My mom and dad, also called Berta and Mickey, retired from teaching a few years ago and upon watching them enjoy novel moments across their now-shared unscheduled days, I doubled my own monthly retirement contribution. I wanted the security they had, the lack of concern for what tomorrow held, the innocent curiosity of finding new restaurants or taking ukulele lessons together. These are their best years, I’d argue, following a collection of objectively great decades by any account. 

They are what may be the last generation of steadfast single-career professionals, both public school teachers (once or twice teaching at the same school), whose promised pensions were in tact as planned. When their school principals suggested, at 60, that they might enjoy retiring, they protested. Teaching was their calling, their bond together. I was heartened they retired within a year of each other, as each is the other’s almost exclusive source of energy and entertainment. Never in a co-dependent way, but more a collaboration. A living, breathing, beautiful dynamic that has shaped how I see my own relationships. 

Their the first year of retirement looked much like the idyllic commercials we see from T. Rowe Price or Fidelity or of people who had heeded the advice and actually been talking to Chuck for years. As a son, I felt relief and joy and a fair bit of jealousy—there’s nothing more curious than couples’ ukulele lessons. I also couldn’t stop wondering if a certain dream they’d tried to hatch and then extinguished decades ago might reappear, now with the luxury of free time. If now, they might sink their bank balances and cash out stocks and sell the house and move into a studio apartment a la Silicon Valley idealists to make a final go of this bygone idea I’d clearly never let go of, for them.

This began when I headed off to college. They took a sabbatical from teaching, effectively pushing pause on their careers, paychecks and, frankly, all they’d known, to pursue what until that point was a kitchen-table “what if,” they’d danced around for god knows how long. With my sister in high school and me sustained by the dormitory cafeteria, they saw enough of an opening to walk away from the career they’d known for the entirety of their marriage and chase something new. This something new was called Monarch Early Primary School. It was to be the most progressive, child-centric program imaginable by two people steeped in early childhood education. A novel combination of the best of teaching philosophies and child-centric care approaches gathered from a coterie of countries they studied in their spare time. 

They had a logo, a business plan, advisors, an architect and blueprints. A site was selected just blocks from our family home. And with each visit to my university, mom and dad proudly shared the plans and increasingly bigger ideas. The details came together. They explained the advantages of this school over brunches and holiday dinners and I, having no real qualifications to deem it good or bad, saw it as spectacular. In retrospect, I was reacting less to the educational approach and more to the effervescence that bubbled between them. They were in love with the idea and more so, with each other. 

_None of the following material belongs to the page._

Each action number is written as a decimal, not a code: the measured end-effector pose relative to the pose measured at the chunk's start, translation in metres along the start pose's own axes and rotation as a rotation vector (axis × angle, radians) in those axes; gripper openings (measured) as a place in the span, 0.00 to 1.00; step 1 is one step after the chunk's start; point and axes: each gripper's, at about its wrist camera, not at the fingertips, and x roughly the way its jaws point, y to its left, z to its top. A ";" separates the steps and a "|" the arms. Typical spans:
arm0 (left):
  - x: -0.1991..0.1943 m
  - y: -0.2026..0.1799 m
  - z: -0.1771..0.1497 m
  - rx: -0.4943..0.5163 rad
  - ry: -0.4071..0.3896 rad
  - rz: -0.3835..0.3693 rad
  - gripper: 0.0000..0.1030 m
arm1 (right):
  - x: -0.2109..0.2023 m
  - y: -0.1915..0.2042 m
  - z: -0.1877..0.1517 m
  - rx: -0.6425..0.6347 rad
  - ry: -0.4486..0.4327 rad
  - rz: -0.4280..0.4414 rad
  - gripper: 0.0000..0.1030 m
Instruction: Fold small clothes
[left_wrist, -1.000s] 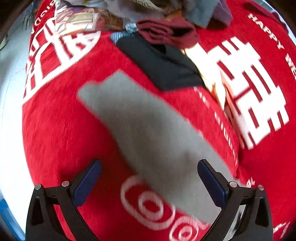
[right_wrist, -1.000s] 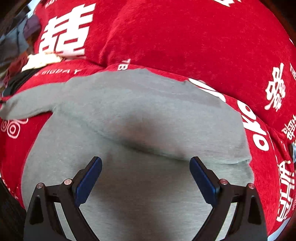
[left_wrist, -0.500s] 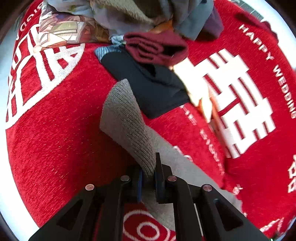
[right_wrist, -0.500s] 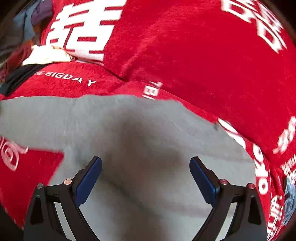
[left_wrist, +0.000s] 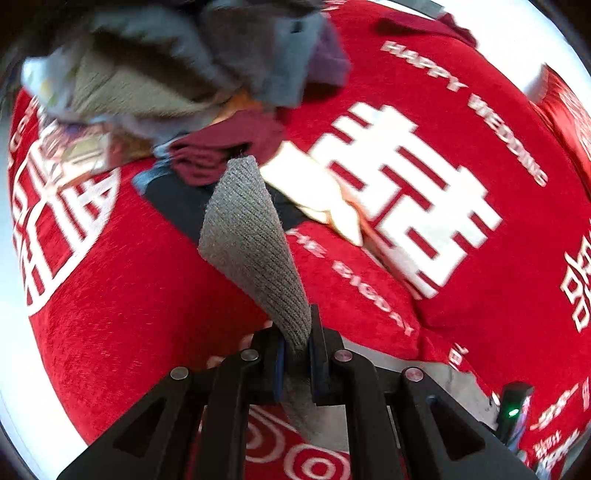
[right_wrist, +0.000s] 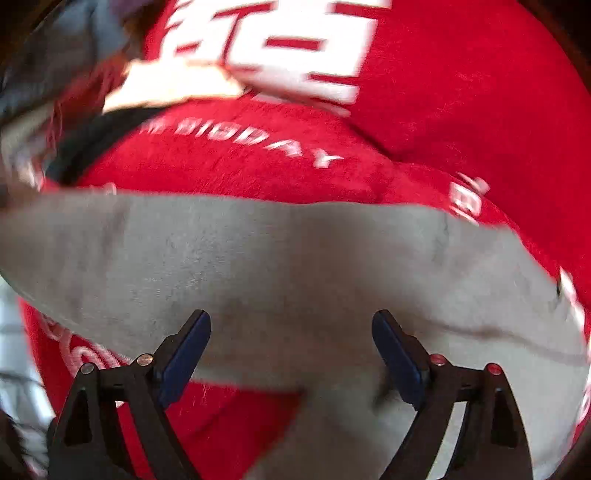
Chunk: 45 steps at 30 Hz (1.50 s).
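Bedspread (left_wrist: 110, 295), red, white lettering, beneath clothes pile (left_wrist: 177, 74).

Left gripper (left_wrist: 295, 354): jaws closed hard together, pads pinching a ribbed grey sleeve cuff (left_wrist: 255, 243) that stands up out of them; black linkage arms folded inward at the bottom of the left wrist view; tilted downward
Right gripper (right_wrist: 291, 350): jaws wide apart and closing; blue pads (right_wrist: 184, 354) well clear of each other, pressing on nothing; it appears to hang just above the cloth, though blur makes contact hard to judge; angled steeply down
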 end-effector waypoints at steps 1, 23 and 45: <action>-0.001 -0.010 -0.001 0.022 0.004 -0.002 0.10 | -0.013 -0.013 -0.006 0.016 -0.026 -0.034 0.89; -0.019 -0.407 -0.175 0.615 0.187 -0.254 0.10 | -0.149 -0.317 -0.191 0.462 -0.181 -0.276 0.89; 0.033 -0.463 -0.311 0.776 0.491 -0.319 0.97 | -0.148 -0.370 -0.251 0.593 -0.194 -0.186 0.89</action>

I knew more about the project than I did their preparations or thought process of leaving their jobs. I wanted to know what their mornings were like, suddenly free from a starting school bell or set schedule. I wanted to know if they were ever scared, or why they ultimately stopped. After careful assessment of the market and a final, critical cost-benefit analysis, they walked away from the idea and walked back into their teaching jobs (which had been graciously held, though I doubt anyone foresaw their return). I remember this ending as excruciating for me, though I had no real reason to feel any disappointment.

While home for Thanksgiving, now decades removed from what my mother refers to as their “deposit in ourselves,” I asked the questions I never thought to ask then, and questions I have, still, today. Largely to fill in the holes of a time period and process that’s been prominent in my own life—a point of reference—as I’ve taken my own leaps, started my own companies, failed to deliver on my own dreams, pondered risks and enjoyed rewards. 

Recorded while driving on I70, in Kansas, to and from a Thanksgiving Dinner

I started our discussion by focusing on presumed regrets.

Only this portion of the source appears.